Les nouvelles marques étaient les suivantes: sur les ailes trois faisceaux
de licteur stylisés dans un cercle jaune , bordé de noir ,sur
le gouvernail de direction la croix blanche de la Maison de Savoie, emblème
du roi qui, sans aucuns pouvoirs régnait toujours. (voir les photos)
3 – Ceux qui avaient reconnu des avions Caproni avaient raison, mais leurs cocardes étaient françaises. En effet, l'armée de l'air, toujours à court d'avions et aussi pour essayer de sauvegarder la neutralité de l'Italie, lui avait acheté des Caproni 164 pour les écoles de pilotage et des Caproni 313 de reconnaissance et de petit bombardement, dont le cinquième exemplaire avait été livré cinq jours avant la déclaration de guerre .
Pourquoi, alors, tant de français aussi bien d'ailleurs les militaires que les civils ont crû voir partout des avions italiens?
On peut penser que traumatisés par la défaite imminente outrés par ce « coup de poignard dans le dos »donné à une France moribonde, ils ont, par une sorte d'hystérie collective, attribué aux Italiens des bombardements qui étaient en réalité allemands.
Ce qui est curieux, c'est qu'aussitôt après la fin de la guerre, des historiens sérieux ont pris pour argent comptant les dires des victimes des soit-disant bombardements italiens sur le centre de la France, pour affirmer la réalité de ces attaques, sans avoir tenu compte des changements de marques de nationalité .

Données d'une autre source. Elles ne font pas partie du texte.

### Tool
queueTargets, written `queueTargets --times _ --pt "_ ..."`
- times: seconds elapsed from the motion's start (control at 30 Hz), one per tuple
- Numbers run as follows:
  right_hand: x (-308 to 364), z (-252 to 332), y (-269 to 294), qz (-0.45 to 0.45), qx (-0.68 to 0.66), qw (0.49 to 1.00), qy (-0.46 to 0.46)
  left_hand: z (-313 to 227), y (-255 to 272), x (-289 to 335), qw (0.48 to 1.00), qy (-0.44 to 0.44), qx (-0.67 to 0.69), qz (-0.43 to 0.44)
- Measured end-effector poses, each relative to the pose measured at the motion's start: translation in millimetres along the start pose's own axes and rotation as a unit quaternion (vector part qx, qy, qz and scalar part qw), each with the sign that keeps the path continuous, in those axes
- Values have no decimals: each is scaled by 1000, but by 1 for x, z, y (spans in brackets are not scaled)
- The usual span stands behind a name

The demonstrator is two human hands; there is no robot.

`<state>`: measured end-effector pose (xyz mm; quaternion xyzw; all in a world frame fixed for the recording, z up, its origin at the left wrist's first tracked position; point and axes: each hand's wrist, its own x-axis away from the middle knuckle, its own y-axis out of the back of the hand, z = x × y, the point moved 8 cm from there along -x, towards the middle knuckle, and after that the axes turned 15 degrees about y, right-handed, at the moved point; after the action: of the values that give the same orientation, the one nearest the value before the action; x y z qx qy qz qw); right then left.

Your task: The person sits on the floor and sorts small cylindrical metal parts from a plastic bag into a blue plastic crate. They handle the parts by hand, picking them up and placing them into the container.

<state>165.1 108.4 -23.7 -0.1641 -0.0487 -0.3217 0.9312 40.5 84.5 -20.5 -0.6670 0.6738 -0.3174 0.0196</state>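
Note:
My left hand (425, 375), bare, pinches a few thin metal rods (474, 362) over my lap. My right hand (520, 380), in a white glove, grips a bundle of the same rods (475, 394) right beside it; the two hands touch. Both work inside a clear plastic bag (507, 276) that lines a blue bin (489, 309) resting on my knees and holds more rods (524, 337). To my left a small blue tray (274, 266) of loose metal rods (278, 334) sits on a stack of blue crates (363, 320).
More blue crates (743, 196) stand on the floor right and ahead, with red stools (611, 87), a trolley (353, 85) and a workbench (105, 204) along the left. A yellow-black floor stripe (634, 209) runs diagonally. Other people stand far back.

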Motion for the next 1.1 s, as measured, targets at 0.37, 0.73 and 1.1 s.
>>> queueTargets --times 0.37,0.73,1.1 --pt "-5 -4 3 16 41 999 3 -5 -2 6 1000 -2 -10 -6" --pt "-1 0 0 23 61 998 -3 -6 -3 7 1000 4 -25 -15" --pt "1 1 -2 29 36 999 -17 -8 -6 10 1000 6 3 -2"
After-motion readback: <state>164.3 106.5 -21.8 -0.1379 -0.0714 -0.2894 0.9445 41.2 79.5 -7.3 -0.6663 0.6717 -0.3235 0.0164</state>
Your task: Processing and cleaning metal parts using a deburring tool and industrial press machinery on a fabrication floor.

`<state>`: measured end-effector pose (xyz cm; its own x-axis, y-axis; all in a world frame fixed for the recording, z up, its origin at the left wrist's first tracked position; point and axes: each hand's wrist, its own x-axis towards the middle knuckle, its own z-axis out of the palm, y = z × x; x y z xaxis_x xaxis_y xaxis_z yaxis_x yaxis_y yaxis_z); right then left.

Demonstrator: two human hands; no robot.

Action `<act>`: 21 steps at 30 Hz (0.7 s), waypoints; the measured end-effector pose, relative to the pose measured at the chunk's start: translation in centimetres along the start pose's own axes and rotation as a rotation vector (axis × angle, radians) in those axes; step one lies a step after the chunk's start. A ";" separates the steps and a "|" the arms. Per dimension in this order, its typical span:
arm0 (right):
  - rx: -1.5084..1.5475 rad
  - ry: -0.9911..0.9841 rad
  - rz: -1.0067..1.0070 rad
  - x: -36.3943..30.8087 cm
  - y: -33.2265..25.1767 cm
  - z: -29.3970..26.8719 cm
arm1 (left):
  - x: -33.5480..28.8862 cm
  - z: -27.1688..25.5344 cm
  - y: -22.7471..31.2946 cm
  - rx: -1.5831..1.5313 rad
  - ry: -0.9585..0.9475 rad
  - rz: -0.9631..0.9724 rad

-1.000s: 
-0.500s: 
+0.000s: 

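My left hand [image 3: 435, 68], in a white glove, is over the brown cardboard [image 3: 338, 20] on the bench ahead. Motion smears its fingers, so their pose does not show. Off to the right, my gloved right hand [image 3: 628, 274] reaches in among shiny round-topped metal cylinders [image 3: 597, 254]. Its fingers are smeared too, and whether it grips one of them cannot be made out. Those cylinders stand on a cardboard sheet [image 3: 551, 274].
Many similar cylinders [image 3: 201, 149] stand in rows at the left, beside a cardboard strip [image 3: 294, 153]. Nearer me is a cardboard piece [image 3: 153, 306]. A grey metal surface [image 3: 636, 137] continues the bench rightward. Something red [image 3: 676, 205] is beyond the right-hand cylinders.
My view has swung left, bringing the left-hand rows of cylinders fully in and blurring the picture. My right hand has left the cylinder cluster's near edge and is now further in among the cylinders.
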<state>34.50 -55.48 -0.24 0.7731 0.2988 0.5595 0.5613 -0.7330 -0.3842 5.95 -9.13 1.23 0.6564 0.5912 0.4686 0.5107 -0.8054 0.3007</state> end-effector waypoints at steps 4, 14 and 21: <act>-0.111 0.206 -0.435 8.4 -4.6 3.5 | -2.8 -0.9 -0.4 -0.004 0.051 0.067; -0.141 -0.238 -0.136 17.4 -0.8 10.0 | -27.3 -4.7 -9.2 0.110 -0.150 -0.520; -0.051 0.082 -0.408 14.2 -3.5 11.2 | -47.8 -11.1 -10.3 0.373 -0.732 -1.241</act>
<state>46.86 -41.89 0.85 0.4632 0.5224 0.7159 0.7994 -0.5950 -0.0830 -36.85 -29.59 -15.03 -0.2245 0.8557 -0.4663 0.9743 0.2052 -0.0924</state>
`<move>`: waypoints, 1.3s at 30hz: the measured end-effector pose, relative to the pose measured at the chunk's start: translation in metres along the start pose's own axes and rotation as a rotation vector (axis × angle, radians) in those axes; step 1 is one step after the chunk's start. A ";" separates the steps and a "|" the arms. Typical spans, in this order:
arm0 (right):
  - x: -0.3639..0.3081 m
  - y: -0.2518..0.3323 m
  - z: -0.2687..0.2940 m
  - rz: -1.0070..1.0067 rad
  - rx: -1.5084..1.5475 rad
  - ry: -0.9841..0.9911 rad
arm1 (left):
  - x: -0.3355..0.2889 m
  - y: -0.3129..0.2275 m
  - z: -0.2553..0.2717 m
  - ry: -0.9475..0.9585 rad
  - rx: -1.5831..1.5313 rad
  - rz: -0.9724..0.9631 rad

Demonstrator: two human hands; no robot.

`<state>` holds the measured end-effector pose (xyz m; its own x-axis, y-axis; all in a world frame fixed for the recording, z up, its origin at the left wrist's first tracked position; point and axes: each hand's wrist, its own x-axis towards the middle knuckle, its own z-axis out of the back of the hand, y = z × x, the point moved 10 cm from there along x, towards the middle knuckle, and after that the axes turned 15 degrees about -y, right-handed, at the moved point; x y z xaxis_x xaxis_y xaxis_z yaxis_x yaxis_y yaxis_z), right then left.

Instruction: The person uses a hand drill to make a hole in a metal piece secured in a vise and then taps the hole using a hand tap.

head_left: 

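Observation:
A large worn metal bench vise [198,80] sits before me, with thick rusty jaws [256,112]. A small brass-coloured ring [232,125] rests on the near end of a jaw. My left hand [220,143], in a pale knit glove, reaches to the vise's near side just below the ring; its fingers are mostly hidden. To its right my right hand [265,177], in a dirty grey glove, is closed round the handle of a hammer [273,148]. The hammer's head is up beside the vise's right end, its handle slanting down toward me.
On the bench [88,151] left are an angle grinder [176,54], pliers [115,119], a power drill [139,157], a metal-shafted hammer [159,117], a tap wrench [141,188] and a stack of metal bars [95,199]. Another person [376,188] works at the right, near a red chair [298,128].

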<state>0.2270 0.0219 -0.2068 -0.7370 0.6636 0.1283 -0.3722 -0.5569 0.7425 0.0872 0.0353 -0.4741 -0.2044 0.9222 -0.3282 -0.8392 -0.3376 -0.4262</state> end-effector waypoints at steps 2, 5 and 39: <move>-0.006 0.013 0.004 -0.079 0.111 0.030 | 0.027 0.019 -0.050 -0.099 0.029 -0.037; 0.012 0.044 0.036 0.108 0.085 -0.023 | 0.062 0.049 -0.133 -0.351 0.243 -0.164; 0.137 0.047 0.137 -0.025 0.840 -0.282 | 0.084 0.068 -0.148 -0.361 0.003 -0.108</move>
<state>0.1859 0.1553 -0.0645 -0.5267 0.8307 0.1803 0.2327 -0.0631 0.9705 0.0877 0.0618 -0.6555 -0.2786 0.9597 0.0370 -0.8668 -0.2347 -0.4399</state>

Les Néerlandais, neutres en 1939 et dont les cocardes bleu, blanc, rouge auraient pu prêter à confusion avaient eux aussi changé leurs marques de nationalité, dès 1939, pour adopter des triangles, pointes en bas, orange bordés de noir sur les ailes et le fuselage. Les gouvernails de direction étaient peints en orange.
Après la chute de Mussolini , le nouveau gouvernement italien déclare la guerre à l'Allemagne , le 25 juillet 1943 (la co-belligérance). La Régia Aéronautica combat maintenant au côté des alliés. Les avions italiens reprennent alors leurs marques de nationalité traditionnelles: cocardes vert, blanc rouge, gouvernail de direction tricolore.
Le 23 septembre 1943, Mussolini, libéré par les Allemands crée dans le nord de l'Italie la République socialiste italienne qui combat avec eux. Les avions de cette république reprennent eux aussi les couleurs vert, blanc rouge mais peintes dans des rectangles.